Un campo da tennis non è solo un rettangolo di gioco: è gestione, manutenzione, istruttori qualificati, eventi. Una palestra pubblica può generare posti di lavoro. Un palazzetto dello sport può ospitare tornei e manifestazioni, attirare pubblico e attivare un indotto fatto di servizi, ristorazione, accoglienza.
La domanda, allora, cambia radicalmente: quanto lavoro si è perso in questi anni non investendo nello sport?
Altrove, la gestione degli impianti sportivi è spesso affidata a società miste o cooperative giovanili create ad hoc: realtà che non solo garantiscono servizi efficienti, ma offrono opportunità concrete di occupazione locale. Questo modello consentirebbe di trasformare una spesa pubblica in investimento produttivo, capace di generare reddito e autonomia per molti giovani che oggi sono costretti a cercare opportunità altrove.
C’è poi un aspetto spesso ignorato: lo sport può diventare un attrattore territoriale. Ogni presenza è economia in movimento: significa valorizzare il territorio, creare nuove occasioni per attività commerciali e strutture ricettive, rompere l’isolamento economico.

Un paese privo di infrastrutture sportive non è solo più povero socialmente, ma perde anche competitività rispetto ad altri territori più dinamici.
Continuare a rimandare significa accettare una lenta marginalizzazione, significa dire implicitamente che i giovani non sono una priorità.
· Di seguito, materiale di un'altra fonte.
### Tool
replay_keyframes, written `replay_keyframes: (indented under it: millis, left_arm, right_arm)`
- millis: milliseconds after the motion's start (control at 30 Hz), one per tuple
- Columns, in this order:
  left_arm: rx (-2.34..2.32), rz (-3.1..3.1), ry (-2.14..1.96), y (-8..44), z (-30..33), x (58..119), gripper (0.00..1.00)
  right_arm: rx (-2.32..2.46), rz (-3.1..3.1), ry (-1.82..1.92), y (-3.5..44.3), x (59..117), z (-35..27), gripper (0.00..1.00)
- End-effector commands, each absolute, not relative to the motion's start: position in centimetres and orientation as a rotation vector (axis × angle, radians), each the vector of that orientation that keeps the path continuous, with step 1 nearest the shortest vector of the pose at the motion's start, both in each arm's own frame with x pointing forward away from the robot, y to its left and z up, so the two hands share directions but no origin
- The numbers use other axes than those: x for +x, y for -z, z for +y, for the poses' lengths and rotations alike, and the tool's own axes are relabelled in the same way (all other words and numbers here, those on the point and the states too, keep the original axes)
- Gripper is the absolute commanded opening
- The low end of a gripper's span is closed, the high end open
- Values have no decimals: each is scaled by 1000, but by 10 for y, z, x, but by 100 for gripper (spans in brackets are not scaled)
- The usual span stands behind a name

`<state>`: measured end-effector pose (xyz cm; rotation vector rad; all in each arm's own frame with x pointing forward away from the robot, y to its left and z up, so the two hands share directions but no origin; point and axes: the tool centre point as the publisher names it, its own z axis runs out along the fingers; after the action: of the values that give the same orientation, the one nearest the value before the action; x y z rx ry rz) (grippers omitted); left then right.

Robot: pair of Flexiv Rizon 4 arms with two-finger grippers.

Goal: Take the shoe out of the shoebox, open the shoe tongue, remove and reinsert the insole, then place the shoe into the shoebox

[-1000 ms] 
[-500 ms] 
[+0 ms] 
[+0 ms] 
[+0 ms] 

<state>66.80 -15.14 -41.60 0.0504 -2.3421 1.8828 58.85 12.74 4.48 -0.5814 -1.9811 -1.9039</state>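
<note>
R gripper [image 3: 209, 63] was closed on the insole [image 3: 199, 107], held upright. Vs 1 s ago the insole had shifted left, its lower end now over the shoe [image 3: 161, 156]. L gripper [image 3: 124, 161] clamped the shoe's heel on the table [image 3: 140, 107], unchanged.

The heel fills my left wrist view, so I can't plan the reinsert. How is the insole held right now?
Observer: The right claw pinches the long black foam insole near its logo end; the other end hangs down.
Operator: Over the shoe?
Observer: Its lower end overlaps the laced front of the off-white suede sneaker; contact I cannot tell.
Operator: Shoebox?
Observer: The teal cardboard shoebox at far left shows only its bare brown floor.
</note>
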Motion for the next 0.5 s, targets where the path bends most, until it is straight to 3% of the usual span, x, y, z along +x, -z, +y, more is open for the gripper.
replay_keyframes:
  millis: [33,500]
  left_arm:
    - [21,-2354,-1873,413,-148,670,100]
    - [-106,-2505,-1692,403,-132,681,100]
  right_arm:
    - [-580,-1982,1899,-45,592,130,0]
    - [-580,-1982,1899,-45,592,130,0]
Investire nello sport, invece, non è un sogno irrealizzabile: è una scelta politica concreta, praticabile, già adottata con successo in molti altri contesti. Servono progettazione, accesso ai fondi regionali ed europei, capacità di coinvolgere il tessuto locale. Serve, soprattutto, la volontà di cambiare prospettiva: vedere nello sport non un costo, ma una leva di sviluppo.
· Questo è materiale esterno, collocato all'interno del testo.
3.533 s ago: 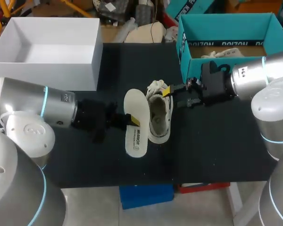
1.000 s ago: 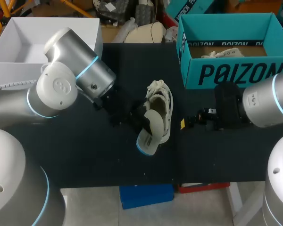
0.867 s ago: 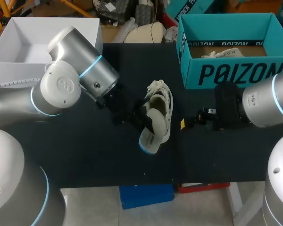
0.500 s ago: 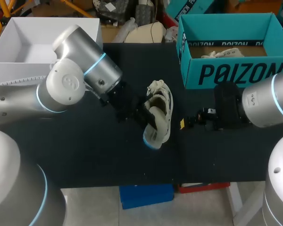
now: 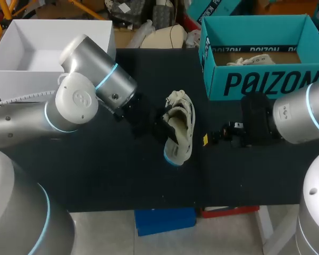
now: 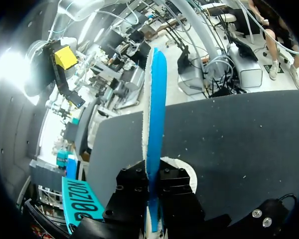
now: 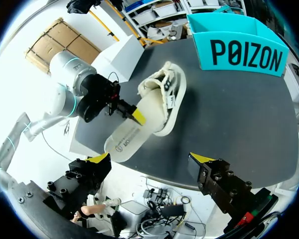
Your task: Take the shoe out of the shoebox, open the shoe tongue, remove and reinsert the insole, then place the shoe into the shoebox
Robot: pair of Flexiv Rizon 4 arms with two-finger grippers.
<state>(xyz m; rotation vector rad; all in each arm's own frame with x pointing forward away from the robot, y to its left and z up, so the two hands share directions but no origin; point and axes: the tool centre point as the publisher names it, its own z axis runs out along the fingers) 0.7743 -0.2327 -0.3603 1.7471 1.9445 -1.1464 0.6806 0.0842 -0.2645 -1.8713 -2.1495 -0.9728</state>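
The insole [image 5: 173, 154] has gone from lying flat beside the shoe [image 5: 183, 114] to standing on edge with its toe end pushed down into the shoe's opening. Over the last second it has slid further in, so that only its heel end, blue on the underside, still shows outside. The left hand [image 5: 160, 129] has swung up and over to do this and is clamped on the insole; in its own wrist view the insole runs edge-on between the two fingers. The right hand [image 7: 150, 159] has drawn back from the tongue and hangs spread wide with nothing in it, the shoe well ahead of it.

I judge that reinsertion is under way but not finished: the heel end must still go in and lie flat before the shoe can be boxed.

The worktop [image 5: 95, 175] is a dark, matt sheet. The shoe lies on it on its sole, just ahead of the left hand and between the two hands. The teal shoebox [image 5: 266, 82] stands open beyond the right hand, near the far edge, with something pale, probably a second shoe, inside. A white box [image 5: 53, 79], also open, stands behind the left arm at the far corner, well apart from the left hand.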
Costruire campi significa costruire futuro, costruire opportunità. Guardia Sanframondi ha davanti a sé una scelta: continuare a considerare lo sport un tema marginale, oppure trasformarlo in un pilastro di sviluppo sociale ed economico.
Perché ogni struttura che manca oggi non è solo un’assenza fisica: è un’occasione persa. E ogni occasione persa è un pezzo di futuro che se ne va.